* EXERCISE: Each line with the string "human" is to be copied from the records below.

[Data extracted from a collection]
● ● ● ● ● ● ●

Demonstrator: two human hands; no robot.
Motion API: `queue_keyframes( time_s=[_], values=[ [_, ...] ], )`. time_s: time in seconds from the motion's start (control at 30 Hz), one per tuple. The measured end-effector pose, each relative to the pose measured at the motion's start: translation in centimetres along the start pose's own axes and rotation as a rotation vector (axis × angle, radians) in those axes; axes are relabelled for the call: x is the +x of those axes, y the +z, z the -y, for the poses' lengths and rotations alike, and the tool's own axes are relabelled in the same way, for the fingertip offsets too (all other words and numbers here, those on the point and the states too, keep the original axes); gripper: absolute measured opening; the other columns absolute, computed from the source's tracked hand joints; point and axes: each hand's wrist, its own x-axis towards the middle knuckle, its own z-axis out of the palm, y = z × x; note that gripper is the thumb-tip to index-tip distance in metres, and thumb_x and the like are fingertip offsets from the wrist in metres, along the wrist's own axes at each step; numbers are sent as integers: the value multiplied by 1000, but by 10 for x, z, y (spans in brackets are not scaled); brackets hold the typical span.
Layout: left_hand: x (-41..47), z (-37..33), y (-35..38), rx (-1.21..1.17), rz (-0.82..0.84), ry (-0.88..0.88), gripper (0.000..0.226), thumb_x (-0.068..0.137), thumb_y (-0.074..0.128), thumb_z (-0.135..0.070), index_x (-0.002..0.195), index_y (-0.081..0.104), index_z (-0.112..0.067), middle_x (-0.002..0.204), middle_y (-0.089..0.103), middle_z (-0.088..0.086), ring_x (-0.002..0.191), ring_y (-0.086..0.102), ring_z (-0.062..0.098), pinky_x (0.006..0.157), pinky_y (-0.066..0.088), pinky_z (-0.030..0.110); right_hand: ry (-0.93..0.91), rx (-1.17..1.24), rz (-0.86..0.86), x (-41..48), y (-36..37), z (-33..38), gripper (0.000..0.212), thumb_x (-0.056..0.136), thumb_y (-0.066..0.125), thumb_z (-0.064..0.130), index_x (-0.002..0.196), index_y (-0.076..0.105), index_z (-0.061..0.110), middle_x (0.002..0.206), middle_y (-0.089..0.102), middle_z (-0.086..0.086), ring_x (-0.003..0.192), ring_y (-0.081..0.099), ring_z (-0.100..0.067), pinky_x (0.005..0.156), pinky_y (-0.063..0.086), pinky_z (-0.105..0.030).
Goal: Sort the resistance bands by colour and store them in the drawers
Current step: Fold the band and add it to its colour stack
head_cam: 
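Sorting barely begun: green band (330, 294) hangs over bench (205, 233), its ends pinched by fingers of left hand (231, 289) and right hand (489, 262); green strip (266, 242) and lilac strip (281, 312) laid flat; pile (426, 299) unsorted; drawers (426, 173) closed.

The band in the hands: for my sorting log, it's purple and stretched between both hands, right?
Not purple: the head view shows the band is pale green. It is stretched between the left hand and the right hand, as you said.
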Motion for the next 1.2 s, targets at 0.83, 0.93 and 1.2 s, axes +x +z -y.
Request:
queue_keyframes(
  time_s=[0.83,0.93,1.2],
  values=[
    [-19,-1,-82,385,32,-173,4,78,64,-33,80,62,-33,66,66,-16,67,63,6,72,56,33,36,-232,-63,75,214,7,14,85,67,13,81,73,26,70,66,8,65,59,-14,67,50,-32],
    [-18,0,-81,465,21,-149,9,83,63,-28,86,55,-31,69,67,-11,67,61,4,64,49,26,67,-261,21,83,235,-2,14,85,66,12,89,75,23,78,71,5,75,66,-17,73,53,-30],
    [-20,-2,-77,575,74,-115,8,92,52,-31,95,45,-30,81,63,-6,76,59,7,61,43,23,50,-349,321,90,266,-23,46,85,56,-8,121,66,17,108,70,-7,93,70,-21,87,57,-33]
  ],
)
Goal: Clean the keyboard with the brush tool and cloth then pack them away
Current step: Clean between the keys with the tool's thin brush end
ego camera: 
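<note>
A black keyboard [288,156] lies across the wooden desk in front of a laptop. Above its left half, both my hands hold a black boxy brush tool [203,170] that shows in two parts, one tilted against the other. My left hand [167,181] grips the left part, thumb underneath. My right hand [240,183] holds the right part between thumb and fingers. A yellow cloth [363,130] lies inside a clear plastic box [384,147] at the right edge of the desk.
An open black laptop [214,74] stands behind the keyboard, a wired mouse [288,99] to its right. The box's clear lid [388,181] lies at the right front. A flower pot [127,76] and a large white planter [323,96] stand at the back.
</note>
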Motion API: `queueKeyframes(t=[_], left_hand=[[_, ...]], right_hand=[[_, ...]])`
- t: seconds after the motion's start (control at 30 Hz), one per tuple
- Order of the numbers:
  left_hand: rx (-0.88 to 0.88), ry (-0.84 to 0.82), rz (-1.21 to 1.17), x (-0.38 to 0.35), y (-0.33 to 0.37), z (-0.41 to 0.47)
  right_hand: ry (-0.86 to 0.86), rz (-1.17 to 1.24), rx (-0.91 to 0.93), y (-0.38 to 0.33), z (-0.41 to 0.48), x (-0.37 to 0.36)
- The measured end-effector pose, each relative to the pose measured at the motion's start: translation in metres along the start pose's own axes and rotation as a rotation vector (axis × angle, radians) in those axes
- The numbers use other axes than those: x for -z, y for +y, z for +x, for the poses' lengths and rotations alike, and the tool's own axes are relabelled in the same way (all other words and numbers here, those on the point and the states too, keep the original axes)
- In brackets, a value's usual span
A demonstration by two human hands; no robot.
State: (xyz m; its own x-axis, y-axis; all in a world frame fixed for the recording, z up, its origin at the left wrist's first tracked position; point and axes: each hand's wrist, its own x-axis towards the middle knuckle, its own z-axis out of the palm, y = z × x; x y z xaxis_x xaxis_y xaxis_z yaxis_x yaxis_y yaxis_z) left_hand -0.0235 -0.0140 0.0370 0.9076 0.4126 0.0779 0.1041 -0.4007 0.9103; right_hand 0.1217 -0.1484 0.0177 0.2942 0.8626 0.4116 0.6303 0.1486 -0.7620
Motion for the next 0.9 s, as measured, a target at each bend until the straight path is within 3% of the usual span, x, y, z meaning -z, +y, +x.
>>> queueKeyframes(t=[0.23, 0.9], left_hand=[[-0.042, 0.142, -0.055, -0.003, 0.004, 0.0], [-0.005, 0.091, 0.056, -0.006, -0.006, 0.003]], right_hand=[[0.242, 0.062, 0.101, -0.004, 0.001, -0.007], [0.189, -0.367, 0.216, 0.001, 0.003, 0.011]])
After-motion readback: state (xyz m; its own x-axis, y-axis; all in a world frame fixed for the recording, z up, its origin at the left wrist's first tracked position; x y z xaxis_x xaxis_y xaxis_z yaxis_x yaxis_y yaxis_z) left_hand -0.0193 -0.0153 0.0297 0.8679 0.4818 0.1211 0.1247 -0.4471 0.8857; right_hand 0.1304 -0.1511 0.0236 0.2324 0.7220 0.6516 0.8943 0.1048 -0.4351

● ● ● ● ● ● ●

* RESULT:
Demonstrator: two human hands; no robot.
A demonstration by two human hands; no robot.

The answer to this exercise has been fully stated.